No caso da soja, Doshi compartilha com a visão de muitos no mercado de commodities de que o aumento da oferta argentina vai mais do que compensar a quebra na safra brasileira, garantindo uma oferta confortável no mundo. Além disso, o estrategista também considera que haverá o “efeito Milei”. A expectativa dele é de que o presidente ultraliberal faça reformas fiscais duras e estabilize inflação e câmbio, favorecendo a competitividade dos produtores argentinos no mercado global.
“Pela primeira vez em muitos anos, temos o potencial de a Argentina voltar ao comércio global, e isso desafia o Brasil como maior exportador da América do Sul”, avaliou.
Além da Argentina, outros países da América Latina, ainda que menores em produção, também estão com perspectivas de recuperação de produção, como Paraguai, Uruguai e Bolívia, ajudando a compensar a redução da oferta brasileira.
Os Estados Unidos também devem recuperar sua produção com força e superando a demanda, o que deve levar a um aumento dos estoques de passagem. O aumento da safra americana deve ser garantido pela normalização do clima e também pela redução do custo com fertilizantes, que voltaram aos níveis pré-guerra na Ucrânia, observa.
Demanda
Do lado da demanda, Doshi não vê perspectiva de um aumento forte puxando os preços, dado o cenário de desaceleração global. Mesmo a China deve aumentar pouco sua demanda por importação de grãos: a expectativa do estrategista é de crescimento de apenas 1% no volume de soja importado pelo país neste ano, para 102 milhões de toneladas, e de subida para 109 milhões de toneladas em 2025 – ainda assim, em um ritmo mais fraco que o esperado para o crescimento da produção global.
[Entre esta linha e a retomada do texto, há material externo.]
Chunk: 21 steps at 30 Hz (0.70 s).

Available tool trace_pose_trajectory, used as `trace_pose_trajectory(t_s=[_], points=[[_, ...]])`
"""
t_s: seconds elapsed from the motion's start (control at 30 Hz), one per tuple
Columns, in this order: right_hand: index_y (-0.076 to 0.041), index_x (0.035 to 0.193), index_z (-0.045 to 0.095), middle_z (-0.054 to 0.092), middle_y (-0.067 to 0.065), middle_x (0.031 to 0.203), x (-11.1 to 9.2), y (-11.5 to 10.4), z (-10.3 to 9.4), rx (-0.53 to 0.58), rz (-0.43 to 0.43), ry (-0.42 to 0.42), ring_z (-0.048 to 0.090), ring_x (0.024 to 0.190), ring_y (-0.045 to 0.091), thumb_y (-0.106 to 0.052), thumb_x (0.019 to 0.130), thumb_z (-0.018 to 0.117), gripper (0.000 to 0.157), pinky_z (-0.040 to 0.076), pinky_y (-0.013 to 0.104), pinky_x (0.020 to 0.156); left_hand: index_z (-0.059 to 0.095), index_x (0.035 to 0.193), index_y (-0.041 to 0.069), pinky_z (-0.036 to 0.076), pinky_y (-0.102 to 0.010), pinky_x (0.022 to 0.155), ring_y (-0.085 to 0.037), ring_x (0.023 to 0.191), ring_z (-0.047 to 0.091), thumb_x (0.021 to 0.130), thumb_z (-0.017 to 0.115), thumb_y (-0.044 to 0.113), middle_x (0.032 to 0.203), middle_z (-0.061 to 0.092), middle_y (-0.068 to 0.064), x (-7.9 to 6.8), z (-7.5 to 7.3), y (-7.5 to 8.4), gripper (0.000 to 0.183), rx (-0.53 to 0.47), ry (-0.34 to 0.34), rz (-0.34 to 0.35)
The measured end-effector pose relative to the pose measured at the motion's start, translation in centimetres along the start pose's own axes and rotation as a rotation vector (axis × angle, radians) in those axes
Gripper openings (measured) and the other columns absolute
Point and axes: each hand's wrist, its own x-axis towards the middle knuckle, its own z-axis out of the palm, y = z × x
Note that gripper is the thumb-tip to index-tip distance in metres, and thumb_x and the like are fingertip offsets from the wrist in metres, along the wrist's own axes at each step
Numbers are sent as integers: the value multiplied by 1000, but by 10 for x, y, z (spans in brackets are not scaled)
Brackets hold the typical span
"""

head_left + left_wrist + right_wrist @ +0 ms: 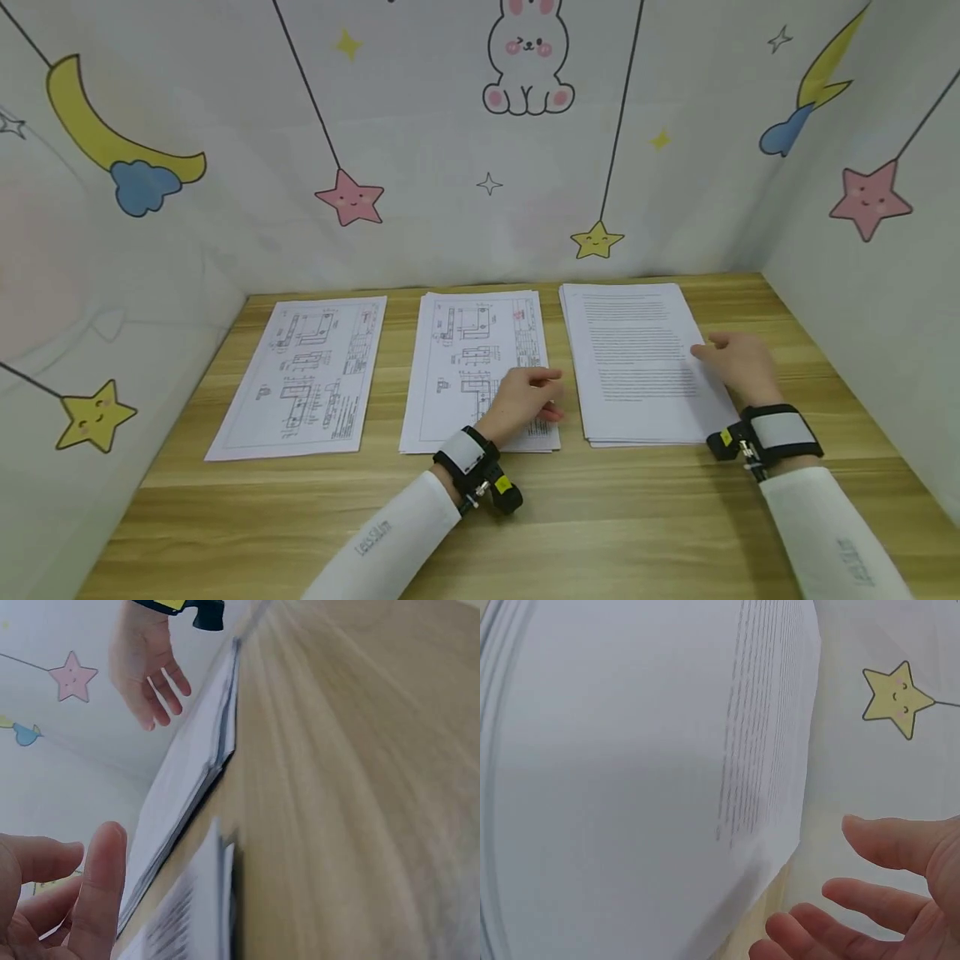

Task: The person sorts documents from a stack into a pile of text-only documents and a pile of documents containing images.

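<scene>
On the right lies a stack of text-printed paper [637, 358]; its sheets show at the edges in the left wrist view. My right hand [738, 362] is at the stack's right edge, fingers apart and loosely bent, holding nothing. In the right wrist view the thumb [889, 844] and fingers are spread beside the paper [615, 787]. My left hand [522, 398] hovers over the lower right of the middle stack of technical drawings [427, 417], partly hiding it. Its fingers [101, 892] are relaxed, with nothing between them.
Another drawing sheet [300, 379] lies at the left of the wooden table [585, 517]. A white curtain [435, 125] with printed stars and a rabbit stands behind and at both sides of the table. Each wrist wears a strap with a small camera [506, 496].
</scene>
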Motion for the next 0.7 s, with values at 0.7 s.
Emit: trace_pose_trajectory(t_s=[0.7], points=[[-3,143,50,57,25,138,-19,-112,62,263,-240,43,58,123,41,-26,100,54,49,50,51,98,52,145,13,59,-30,85,-28,105,66,103,50,36,131,62,-15,-49,-173,34,48,256,402,38]])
Já as importações chinesas de milho, que dispararam no ano passado, agora devem cair 5 milhões de toneladas. O país tem feito um esforço para aumentar sua produção doméstica de grãos, o que deve resultar em um avanço de 10 milhões de toneladas colhidas nesta safra.
Todo este cenário não deve ser afetado pela guerra na Ucrânia, acredita. E o motivo são os fatos: apesar dos governos ucranianos e russos não terem renovado o acordo de grãos em julho do ano passado, os dois países estão aumentando suas exportações, com destaque para as exportações de trigo da Rússia, que estão inclusive mais baratas que as dos EUA. O cenário baixista para os grãos é ainda reforçado pelo posicionamento dos fundos especuladores, que agora estão com posições vendidas nos contratos em Chicago, observou.
Para este primeiro trimestre, o analista ainda vê um cenário entre neutro e “baixista” para os preços da soja depois da forte onda de vendas de contratos na bolsa de Chicago em dezembro, com preço esperado em US$ 12,50 o bushel, mas no segundo trimestre a tendência é que os fundamentos pesem sobre a formação dos preços e a cotação fique em US$ 11,50 o bushel.
Para o milho, a estimativa dele é de que o preço varie entre US$ 3,85 e US$ 4,35 o bushel para o período daqui seis a 12 meses. No caso do trigo, a faixa de preços estimada para o período é de US$ 5 o bushel a US$ 5,50 o bushel.
NOTA DO AVISITE: Embora a análise se refira, especificamente, às commodities agrícolas, aplica-se, também, às de origem animal. O preço das carnes, por exemplo, já retroagiu, em média, a valores do início de 2021.